Reason, Then Re-Reason: Cross-View Revisiting Improves Spatial Reasoning

Chaofan Ma, Zhenjie Mao, Yuhuan Yang, Fanqin Zeng, Yue Shi, Yingjie Zhou, Xiaofeng Cao, Jiangchao Yao

ReRe improves spatial reasoning by forcing MLLMs to verify initial hypotheses against synthesized novel-view videos.

How can we improve spatial reasoning in egocentric videos by forcing models to verify their initial hypotheses against synthesized novel viewpoints?

Egocentric videos provide limited, trajectory-constrained views, forcing Multimodal Large Language Models (MLLMs) to resolve 3D spatial ambiguities using unreliable semantic priors.

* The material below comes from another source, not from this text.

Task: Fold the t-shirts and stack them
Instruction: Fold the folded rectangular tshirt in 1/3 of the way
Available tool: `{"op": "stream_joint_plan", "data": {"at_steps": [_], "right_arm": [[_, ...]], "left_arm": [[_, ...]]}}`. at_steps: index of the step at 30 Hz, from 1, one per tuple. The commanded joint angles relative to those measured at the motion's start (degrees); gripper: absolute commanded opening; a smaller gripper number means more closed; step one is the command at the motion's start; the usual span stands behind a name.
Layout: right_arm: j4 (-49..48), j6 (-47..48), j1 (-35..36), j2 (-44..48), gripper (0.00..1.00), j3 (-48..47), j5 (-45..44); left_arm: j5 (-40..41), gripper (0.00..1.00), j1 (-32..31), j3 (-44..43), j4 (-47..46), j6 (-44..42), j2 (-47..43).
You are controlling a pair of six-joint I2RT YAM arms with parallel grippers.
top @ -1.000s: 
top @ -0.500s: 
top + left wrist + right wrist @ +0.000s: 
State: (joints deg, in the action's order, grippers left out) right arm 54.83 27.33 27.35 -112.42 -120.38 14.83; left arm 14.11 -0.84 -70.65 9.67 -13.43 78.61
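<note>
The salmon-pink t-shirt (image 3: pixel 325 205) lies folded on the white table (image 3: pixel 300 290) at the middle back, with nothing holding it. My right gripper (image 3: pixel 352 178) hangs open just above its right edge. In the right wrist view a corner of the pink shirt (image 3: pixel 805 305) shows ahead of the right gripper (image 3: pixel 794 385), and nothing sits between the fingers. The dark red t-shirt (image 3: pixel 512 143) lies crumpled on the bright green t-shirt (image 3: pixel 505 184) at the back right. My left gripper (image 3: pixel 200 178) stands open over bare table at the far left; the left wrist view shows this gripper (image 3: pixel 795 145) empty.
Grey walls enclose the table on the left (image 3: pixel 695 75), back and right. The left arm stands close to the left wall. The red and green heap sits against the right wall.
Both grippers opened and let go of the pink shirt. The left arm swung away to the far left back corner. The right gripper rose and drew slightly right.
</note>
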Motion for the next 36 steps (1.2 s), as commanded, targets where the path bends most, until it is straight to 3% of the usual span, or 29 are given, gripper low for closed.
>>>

The authors propose Reason, then Re-reason (ReRe), a training-free framework that prompts the model to form an initial spatial hypothesis, then verify it against a synthesized, allocentric novel-view video. This two-phase protocol allows models to detect and correct spatial hallucinations, significantly boosting performance on benchmarks like VSI-Bench and STI-Bench without requiring architectural changes or fine-tuning.

Paper Primer

ReRe treats spatial reasoning as a revisitable process rather than a single-turn inference task. The core move is a Geometry-to-Video pipeline: it uses monocular 3D reconstruction to synthesize an "oblique sweep" perspective, which provides the complementary visual evidence needed to disambiguate the scene.

ReRe enables open-source MLLMs to rival or surpass proprietary state-of-the-art models on spatial reasoning tasks.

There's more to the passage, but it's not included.